Because who doesn’t like a good teaser? PlayStation Europe has a perfectly cryptic message up on its Twitter account that appears to be teasing some sort of announcement ahead of Gamescom. It says only “we’re gearing up for the reveal of something new,” with a gif of red cloth sitting over some unnamed object. Sony didn’t announce a Gamescom press conference, but that doesn’t mean it isn’t bringing some kind of surprise, possibly to offer something to take attention away from Microsoft’s Xbox One X. The company’s North American accounts didn’t echo the tease, so whatever it is may only apply to Europe.
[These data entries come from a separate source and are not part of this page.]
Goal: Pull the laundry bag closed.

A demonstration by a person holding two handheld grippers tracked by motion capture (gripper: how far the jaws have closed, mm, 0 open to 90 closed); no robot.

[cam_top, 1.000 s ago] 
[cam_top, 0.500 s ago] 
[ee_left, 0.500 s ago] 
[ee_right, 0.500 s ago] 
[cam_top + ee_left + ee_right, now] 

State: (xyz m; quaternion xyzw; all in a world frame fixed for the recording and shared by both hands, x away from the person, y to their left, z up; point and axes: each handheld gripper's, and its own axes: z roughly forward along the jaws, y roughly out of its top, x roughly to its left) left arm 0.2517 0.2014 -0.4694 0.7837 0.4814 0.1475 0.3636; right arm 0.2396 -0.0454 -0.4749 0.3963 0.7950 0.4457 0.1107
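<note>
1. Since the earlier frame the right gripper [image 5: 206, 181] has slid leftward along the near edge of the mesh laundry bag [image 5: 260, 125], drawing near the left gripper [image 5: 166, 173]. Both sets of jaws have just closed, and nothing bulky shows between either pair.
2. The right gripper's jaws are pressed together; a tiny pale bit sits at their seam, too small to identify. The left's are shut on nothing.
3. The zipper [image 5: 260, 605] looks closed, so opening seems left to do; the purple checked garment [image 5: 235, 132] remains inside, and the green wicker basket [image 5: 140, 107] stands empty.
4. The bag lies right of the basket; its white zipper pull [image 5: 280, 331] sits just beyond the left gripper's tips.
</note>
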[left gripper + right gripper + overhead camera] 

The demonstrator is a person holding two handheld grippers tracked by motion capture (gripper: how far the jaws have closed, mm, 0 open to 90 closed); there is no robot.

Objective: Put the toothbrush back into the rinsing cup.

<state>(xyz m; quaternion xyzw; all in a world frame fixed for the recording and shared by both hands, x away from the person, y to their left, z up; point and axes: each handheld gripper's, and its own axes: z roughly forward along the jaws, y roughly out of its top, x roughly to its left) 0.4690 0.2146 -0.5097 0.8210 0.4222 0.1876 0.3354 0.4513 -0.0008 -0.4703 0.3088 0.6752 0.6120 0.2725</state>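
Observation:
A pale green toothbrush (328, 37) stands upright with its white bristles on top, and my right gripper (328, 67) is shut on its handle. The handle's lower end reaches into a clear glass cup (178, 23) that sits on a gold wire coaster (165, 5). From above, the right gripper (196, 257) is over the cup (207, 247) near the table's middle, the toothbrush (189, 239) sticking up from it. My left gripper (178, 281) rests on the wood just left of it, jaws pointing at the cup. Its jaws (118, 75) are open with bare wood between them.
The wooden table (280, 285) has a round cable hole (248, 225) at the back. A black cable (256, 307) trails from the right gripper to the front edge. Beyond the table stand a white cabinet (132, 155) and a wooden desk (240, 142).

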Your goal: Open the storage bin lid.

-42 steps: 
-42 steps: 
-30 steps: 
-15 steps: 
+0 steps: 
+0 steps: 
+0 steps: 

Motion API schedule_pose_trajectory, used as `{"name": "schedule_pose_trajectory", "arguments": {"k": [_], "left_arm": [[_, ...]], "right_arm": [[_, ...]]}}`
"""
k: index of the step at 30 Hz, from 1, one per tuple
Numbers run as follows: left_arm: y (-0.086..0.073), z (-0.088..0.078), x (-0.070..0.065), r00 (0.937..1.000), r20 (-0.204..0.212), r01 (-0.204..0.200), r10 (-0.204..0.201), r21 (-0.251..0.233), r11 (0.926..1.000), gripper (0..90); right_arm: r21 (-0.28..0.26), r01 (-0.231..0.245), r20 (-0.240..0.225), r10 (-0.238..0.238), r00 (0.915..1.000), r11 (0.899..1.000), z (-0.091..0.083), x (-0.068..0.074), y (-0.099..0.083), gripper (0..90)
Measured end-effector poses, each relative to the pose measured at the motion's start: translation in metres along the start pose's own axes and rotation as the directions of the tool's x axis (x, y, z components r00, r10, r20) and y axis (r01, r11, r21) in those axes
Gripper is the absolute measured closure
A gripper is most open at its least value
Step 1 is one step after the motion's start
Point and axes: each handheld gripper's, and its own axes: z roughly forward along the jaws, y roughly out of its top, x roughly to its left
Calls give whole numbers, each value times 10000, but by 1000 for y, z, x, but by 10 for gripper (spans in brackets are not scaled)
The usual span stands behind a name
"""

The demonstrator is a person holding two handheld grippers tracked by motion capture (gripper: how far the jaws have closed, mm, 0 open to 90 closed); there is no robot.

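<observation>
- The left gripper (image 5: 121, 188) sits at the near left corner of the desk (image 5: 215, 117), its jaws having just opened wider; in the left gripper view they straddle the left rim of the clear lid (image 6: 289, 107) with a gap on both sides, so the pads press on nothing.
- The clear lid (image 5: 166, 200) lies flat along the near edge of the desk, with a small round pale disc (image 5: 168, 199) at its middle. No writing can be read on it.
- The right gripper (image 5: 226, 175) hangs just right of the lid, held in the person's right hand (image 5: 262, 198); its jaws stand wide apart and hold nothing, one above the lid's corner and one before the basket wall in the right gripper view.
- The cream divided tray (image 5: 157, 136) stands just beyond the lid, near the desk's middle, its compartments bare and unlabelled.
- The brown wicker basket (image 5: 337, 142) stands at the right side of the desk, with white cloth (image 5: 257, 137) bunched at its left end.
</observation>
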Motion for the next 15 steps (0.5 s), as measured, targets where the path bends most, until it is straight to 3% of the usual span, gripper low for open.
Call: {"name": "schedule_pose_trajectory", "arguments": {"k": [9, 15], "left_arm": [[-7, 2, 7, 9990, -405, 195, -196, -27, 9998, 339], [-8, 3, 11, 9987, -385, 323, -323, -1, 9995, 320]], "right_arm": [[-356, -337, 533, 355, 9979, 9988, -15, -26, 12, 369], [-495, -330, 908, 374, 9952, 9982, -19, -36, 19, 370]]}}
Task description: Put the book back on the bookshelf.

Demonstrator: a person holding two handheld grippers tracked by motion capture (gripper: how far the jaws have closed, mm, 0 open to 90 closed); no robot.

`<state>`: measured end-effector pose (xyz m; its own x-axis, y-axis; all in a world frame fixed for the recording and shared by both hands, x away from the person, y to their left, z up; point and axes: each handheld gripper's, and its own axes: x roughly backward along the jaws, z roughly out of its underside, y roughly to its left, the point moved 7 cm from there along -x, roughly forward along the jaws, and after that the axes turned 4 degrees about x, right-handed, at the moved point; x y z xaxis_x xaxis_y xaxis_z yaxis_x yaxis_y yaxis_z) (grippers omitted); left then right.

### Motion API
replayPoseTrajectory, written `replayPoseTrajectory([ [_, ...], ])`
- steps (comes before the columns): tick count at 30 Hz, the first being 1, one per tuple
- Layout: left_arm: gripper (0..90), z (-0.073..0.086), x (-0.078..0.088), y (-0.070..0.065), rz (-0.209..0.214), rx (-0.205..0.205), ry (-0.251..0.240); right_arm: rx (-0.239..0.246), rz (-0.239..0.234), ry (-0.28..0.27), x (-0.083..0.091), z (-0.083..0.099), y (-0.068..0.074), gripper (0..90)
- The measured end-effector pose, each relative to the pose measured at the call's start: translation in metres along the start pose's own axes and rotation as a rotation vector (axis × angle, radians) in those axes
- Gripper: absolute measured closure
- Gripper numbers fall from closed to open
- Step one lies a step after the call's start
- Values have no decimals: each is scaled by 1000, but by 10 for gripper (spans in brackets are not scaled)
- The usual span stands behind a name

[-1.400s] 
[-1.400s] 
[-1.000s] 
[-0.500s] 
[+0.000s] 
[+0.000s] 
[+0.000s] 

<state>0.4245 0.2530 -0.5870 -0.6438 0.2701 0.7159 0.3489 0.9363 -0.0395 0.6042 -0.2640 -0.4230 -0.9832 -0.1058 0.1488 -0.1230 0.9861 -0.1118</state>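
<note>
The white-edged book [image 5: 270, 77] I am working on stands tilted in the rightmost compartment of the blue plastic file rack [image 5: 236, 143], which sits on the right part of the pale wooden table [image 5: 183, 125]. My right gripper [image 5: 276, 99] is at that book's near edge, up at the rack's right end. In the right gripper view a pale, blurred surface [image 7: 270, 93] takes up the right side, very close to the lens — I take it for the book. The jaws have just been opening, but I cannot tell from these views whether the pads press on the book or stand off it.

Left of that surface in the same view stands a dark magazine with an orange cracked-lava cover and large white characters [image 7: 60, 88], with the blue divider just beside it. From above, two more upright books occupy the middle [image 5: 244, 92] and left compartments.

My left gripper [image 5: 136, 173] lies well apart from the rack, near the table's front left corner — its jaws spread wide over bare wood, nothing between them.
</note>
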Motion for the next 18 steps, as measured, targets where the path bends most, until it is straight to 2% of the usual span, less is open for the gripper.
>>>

Beyond this, we have absolutely nothing to go on, but that’s never stopped us from wild speculation before. The red cloth could seem to indicate a physical object, and for some reason, the commentariat of the broader gaming community have jumped on the idea of a portable. This is almost certainly not going to happen: Sony hopefully learned its lesson with the Vita, and woe be to the company that challenges either the 3DS or the Switch. A much more reasonable assumption would be some kind of Knack-only console that promises to enshrine the wonder that is Knackfor future generations— a Knackstation if you will. Support for Knack 2 is unannounced at this time.

If I had to take an actual guess, I’d say this this is some sort of special edition PlayStation 4 or PlayStation 4 Pro, some of which have been region-specific before. Sony isn’t doing any sort of presentation at Gamescom, so it’d be a pretty unusual move to come out with some kind of large-scale reveal without any warning. Not impossible, mind you, just unusual. Sony is having a press conference at Paris Games Week in October, so if it has something bigger for the Holiday season that might be a more reasonable time to unveil it. But who knows? We’ll find out soon, it would seem.